In another article (https://nos.nl/l/2534629, Dutch language) Uber claimed to have been talking to the Autoriteit Persoonsgegevens about what they said was an “unclear law”. Via iOS Translate:

> A spokesperson for Uber explains to the NOS that they have also contacted the AP themselves about the ambiguity surrounding the privacy rules. Then, according to Uber, the watchdog didn't say that the company violated the rules.

Which is all fine and dandy but the rule really is that if it’s not clear to you (as a rich and well-lawyered company) that something is permitted, that doesn’t give you the right to then do it.

And yes, the fine really has to be this high: fines can never be just a part of doing business; colouring within the lines has to have the attention of everybody involved, from the shareholders on down.

pyrale a year ago

> Since the end of last year, Uber uses the successor to the Privacy Shield.

Sounds like they're going to get condemned again in the future, seeing how these things get knocked down again and again.

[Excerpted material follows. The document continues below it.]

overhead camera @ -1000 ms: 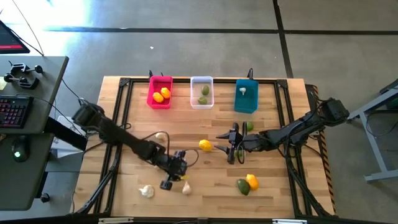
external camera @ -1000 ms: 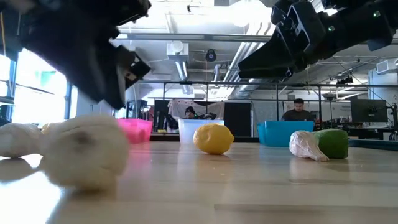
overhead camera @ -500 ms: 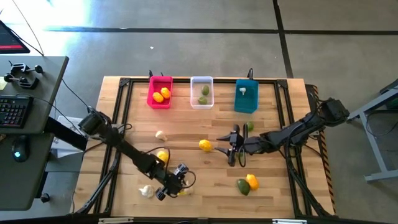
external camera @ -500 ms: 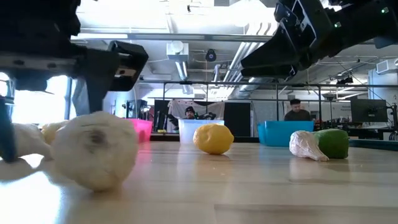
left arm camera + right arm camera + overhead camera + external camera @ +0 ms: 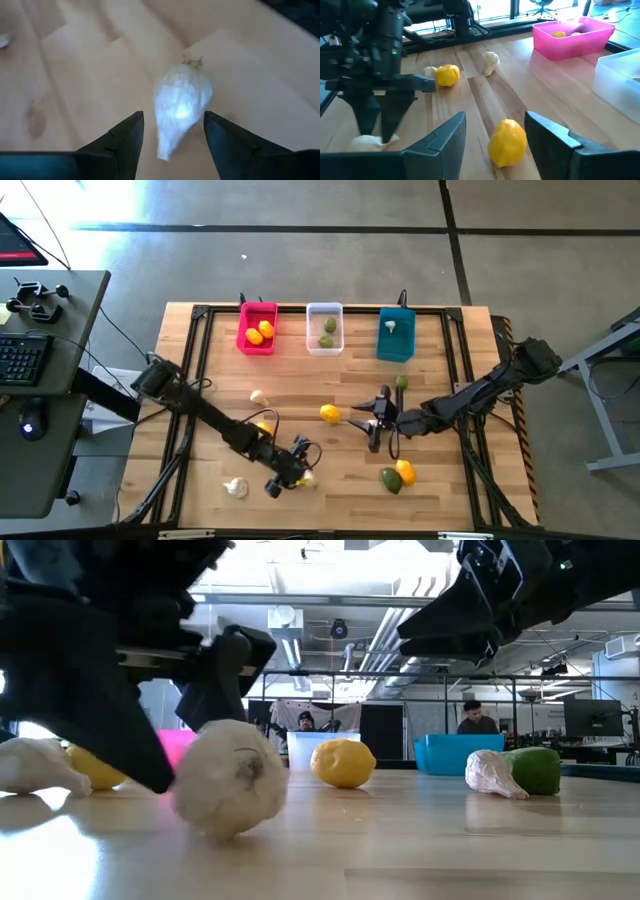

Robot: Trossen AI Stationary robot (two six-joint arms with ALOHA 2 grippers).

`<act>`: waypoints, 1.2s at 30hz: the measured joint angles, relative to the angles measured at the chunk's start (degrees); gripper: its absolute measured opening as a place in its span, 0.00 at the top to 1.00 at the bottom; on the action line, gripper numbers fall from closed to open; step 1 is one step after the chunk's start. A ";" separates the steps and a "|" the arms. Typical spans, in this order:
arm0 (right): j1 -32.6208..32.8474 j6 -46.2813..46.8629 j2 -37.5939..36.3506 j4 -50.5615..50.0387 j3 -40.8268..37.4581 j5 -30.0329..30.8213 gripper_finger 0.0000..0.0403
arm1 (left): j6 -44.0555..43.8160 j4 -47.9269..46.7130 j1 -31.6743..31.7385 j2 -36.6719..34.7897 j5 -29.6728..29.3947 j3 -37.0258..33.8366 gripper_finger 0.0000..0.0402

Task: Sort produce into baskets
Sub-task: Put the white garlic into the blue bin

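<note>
My left gripper (image 5: 292, 476) is open low over the table's near middle. Its two fingers stand on either side of an off-white garlic (image 5: 181, 102) that lies on the wood, with a gap showing on each side. This garlic also shows in the low view (image 5: 230, 780). My right gripper (image 5: 368, 425) is open and empty, above the table, and points at a lemon (image 5: 507, 141) lying just ahead of it. The pink basket (image 5: 257, 328) holds lemons, the white basket (image 5: 324, 328) holds limes, and the teal basket (image 5: 396, 333) holds a garlic.
Loose on the wood are a garlic (image 5: 235, 487) at the near left, a garlic (image 5: 259, 396), a lemon (image 5: 262, 423) under the left arm, a lime (image 5: 400, 383), and a lime (image 5: 389, 480) beside a lemon (image 5: 405, 471). People sit in the room beyond.
My left gripper has moved toward the table's near edge, then a little right, and come down around the garlic. The garlic has shifted a little toward the right and turned about.
</note>
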 joint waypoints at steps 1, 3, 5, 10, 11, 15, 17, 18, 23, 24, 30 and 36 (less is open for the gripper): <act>0.05 0.00 0.00 0.00 0.00 0.23 0.52 | -0.43 0.10 0.59 0.00 -0.23 0.00 0.51; 0.05 0.00 0.00 0.00 0.00 0.31 0.52 | -1.24 0.29 1.82 0.00 -0.20 0.00 0.51; 0.03 0.00 0.00 0.00 0.00 0.31 0.52 | -1.98 -0.10 3.01 0.00 0.37 0.00 0.51; 0.03 -0.14 0.00 0.00 0.00 0.31 0.52 | -0.35 -0.67 4.79 0.00 3.10 0.00 0.53; 0.03 -0.27 0.00 0.00 0.00 0.31 0.52 | 0.32 -0.37 4.88 0.00 3.44 0.00 0.53; 0.03 -0.28 0.00 0.00 0.00 0.29 0.52 | 1.04 0.71 5.39 0.00 6.79 0.00 0.55; 0.03 -0.44 0.00 0.00 0.00 0.29 0.52 | 1.27 0.63 5.39 0.05 6.83 0.00 0.56; 0.03 -0.48 0.00 0.00 -0.02 0.29 0.52 | 1.79 0.91 5.41 0.39 6.81 0.00 0.56; 0.03 -0.72 0.00 -0.02 -0.04 0.27 0.52 | 4.06 4.20 5.41 3.85 5.55 0.02 0.59; 0.03 -0.69 0.00 -0.02 -0.04 0.25 0.52 | 4.06 4.96 5.41 4.26 5.31 0.02 0.60; 0.03 -0.49 0.00 -0.04 -0.04 -0.39 0.52 | 4.15 5.62 5.37 4.48 4.19 0.07 0.71; 0.01 -0.12 0.00 -0.04 -0.04 -2.46 0.52 | 4.13 5.23 5.80 4.45 5.04 0.07 0.96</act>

The EU commission is really dropping the ball there.

  • AlanYx a year ago

    The EC has issued an "adequacy decision" regarding the new EU–US Data Privacy Framework (the replacement for Privacy Shield): https://commission.europa.eu/document/fa09cbad-dd7d-4684-ae6... and has begun "certifying" compliance with the Framework: https://www.dataprivacyframework.gov/list

    So maybe the DPAs will defer to the EC's interpretation of adequacy under the GDPR for this new Framework?

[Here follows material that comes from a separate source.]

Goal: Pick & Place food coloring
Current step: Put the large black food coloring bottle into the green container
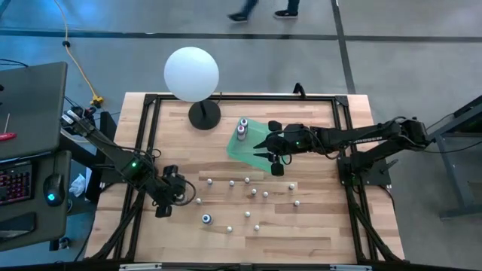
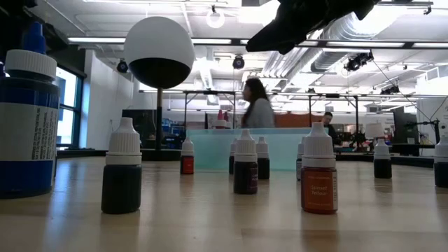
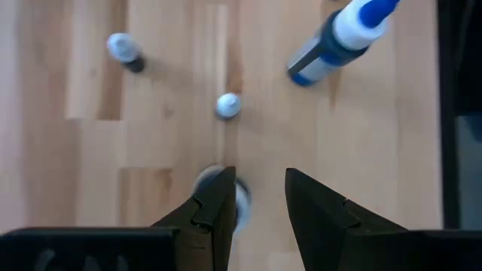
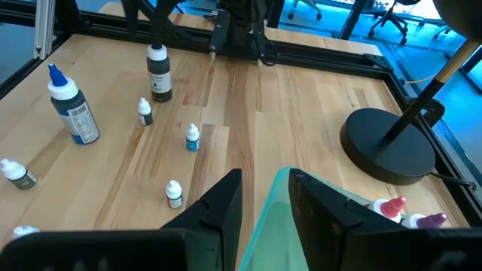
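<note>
Over the counter, risk notes:

Left gripper: low over the near-left part of the counter, fingers parted with nothing between them. One small white-capped bottle sits just beside and partly behind one finger, not centred in the gap.
Risk 1: if it descends as lined up, that finger lands on the cap or nudges the bottle over. Cause: sideways offset between gap and bottle.
Risk 2: tall blue-tipped bottle and two more small ones are near; a wide swing could knock them. The light, narrow bottles likely tip easily.

Right gripper: hovers at the edge of the green tray, fingers released, empty.
Risk 3: a few bottles already stand in the tray's far corner beside the lamp base; a low pass could topple them or shove the tray.

Food coloring: mostly scattered upright mid-counter, well apart from each other, tray side only partly filled.
Risk 4: a felled bottle rolls toward the counter frame and gets hard to grasp.

Hedge: the finger hides the bottle's base in the left wrist view, so contact can't be confirmed, probably just apart.
</note>
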Available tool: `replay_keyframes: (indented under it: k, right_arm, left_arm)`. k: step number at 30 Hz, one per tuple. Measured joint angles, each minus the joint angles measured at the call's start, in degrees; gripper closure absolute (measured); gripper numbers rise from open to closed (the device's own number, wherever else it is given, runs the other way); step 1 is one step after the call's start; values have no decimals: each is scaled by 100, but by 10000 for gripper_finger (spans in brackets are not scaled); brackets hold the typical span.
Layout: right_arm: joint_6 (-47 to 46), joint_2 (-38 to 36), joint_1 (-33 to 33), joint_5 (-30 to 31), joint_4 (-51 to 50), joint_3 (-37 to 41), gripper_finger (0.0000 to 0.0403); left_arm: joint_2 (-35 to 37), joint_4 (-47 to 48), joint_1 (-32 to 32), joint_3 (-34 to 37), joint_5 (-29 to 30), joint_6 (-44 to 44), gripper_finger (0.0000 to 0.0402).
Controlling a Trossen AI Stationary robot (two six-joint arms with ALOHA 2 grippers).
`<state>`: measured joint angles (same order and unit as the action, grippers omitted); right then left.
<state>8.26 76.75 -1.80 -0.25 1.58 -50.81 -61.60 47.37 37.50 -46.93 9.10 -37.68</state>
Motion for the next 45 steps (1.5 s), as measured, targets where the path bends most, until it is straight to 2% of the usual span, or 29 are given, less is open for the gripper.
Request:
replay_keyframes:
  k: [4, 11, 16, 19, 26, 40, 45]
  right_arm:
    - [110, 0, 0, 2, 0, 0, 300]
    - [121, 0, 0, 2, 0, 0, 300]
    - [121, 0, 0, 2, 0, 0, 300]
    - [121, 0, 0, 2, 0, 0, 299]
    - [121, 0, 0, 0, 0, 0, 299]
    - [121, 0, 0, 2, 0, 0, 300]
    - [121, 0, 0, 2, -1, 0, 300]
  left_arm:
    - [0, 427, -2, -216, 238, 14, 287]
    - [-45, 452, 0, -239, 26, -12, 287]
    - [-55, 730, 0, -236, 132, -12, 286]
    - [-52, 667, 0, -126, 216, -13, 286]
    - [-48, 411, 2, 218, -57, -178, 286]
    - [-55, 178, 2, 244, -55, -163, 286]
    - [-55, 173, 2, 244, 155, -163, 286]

    Lots of unknowns though, since Schrems has already announced a challenge to the Framework. The only "safe" option without any uncertainty seems to be architect every system so that data never transits to the US and is also never in the custody of a subsidiary of a US-domiciled corporate parent.

    • pyrale a year ago

      > The EC has issued an "adequacy decision" regarding the new EU–US Data Privacy Framework

      To bad the EC isn't the body that can judge whether that deal is legal, and has been caught repeatedly lying about past deals [1].

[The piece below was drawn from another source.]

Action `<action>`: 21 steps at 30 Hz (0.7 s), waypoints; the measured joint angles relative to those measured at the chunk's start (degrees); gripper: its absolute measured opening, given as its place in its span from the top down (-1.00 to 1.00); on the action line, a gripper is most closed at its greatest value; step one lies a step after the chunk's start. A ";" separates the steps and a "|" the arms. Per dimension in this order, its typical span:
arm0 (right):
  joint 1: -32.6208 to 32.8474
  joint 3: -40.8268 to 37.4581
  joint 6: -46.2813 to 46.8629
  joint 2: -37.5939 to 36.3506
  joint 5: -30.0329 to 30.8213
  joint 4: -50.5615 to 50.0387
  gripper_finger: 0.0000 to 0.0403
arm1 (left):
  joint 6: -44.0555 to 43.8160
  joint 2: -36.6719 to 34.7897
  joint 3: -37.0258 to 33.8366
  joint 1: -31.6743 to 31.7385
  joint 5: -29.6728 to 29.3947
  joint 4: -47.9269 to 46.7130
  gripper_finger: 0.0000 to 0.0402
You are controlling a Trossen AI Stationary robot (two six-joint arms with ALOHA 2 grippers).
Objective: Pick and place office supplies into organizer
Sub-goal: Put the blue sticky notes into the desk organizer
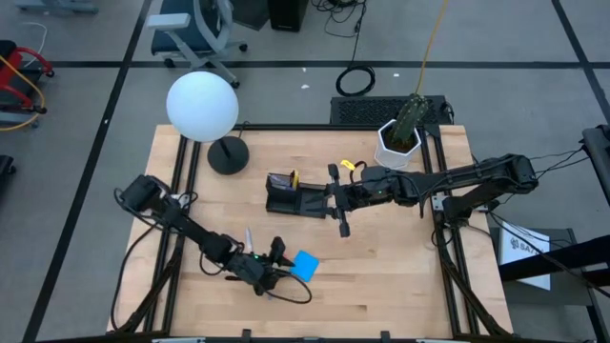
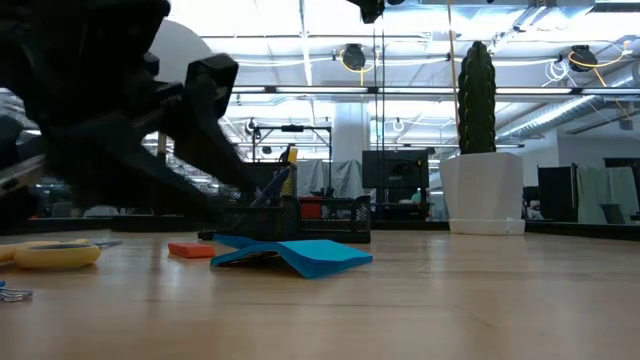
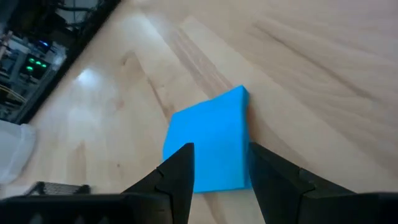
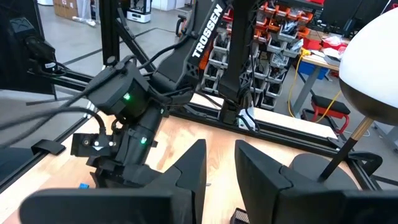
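A blue square pad (image 1: 305,265) (image 2: 300,255) lies flat on the wooden table near its front edge. My left gripper (image 1: 282,259) (image 3: 221,152) slants down over the pad's (image 3: 211,143) near end, open, one finger on each side. The black organizer (image 1: 286,198) (image 2: 320,220) stands mid-table with a yellow pen (image 1: 294,177) upright in it. My right gripper (image 1: 324,200) (image 4: 219,149) hovers high beside the organizer, open, nothing between its fingers. In the low view, yellow-handled scissors (image 2: 55,255) and a small red eraser (image 2: 190,249) lie on the table at the left.
A lamp with a white globe (image 1: 202,105) and a round black base (image 1: 227,154) stands at the far left. A white pot with a cactus (image 1: 398,143) (image 2: 478,190) stands at the far right. Bare wood lies to the right of the pad.
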 joint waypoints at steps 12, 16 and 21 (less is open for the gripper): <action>0.00 0.00 -0.02 0.00 0.00 0.19 0.63 | -2.72 0.79 -0.03 -0.85 -0.09 -0.96 0.23; 0.00 0.00 -0.02 0.00 0.00 0.20 0.63 | -4.02 0.79 -0.03 -0.29 -0.85 -3.60 0.23; 0.00 0.00 -0.02 0.00 0.00 0.22 0.63 | -4.55 0.79 -0.03 0.30 -1.77 -3.18 0.23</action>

      > So maybe the DPAs will defer to the EC's interpretation of adequacy under the GDPR for this new Framework?

      As before, cases will go to the actual authority on the matter: the CJUE. I personally don't have high hopes for this deal to last.

      [1]: https://noyb.eu/en/european-commission-gives-eu-us-data-tran...

      • AlanYx a year ago

        I tend to agree with you about what will happen, but it illustrates the depth of legal uncertainty that exists in architecting software systems in Europe that process personal information. Corporations can't necessarily trust the EC's own published interpretations of their own laws, nor the certification processes the EC has created, so the only risk-minimizing route is a maximally pessimistic approach about what is permissible.

        • pyrale a year ago

          > but it illustrates the depth of legal uncertainty that exists in architecting software systems in Europe that process personal information.

          Oh I agree with that. EC's behaviour in that case is appalling.

          > Corporations can't necessarily trust the EC's own interpretations of their own laws

          There is a way to be safe with regards to EU law, and it's to engineer systems where European data stays in Europe. Of course, the issue is that corporations would then be liable under US' FISA 702.

          That's the big issue: the United States made a law that basically states that no US company should follow EU law, and the US admin manages to beat EC officials into submission every few years with another flawed agreement to keep the ball rolling.

          • AlanYx a year ago

            It's not that easy really. Several European countries have FISA s.702 functional equivalents that enable intelligence to get orders for interception of personal information on servers and entities within their legal jurisdiction. (e.g., The French Law on Intelligence and the German BND Act)

            It's easy to say that the US should just scrap s.702, but unless it's reciprocal with Europe scrapping their interception powers as well, that's a pretty unrealistic ask.

            • pyrale a year ago

              > that enable intelligence to get orders for interception of personal information on servers and entities within their legal jurisdiction.

              That is common indeed. What's peculiar with US law is that it can mandate companies to move data about people outside of US jurisdiction that is stored outside of US jurisdiction and turn it over to US authorities, even when it violates local law.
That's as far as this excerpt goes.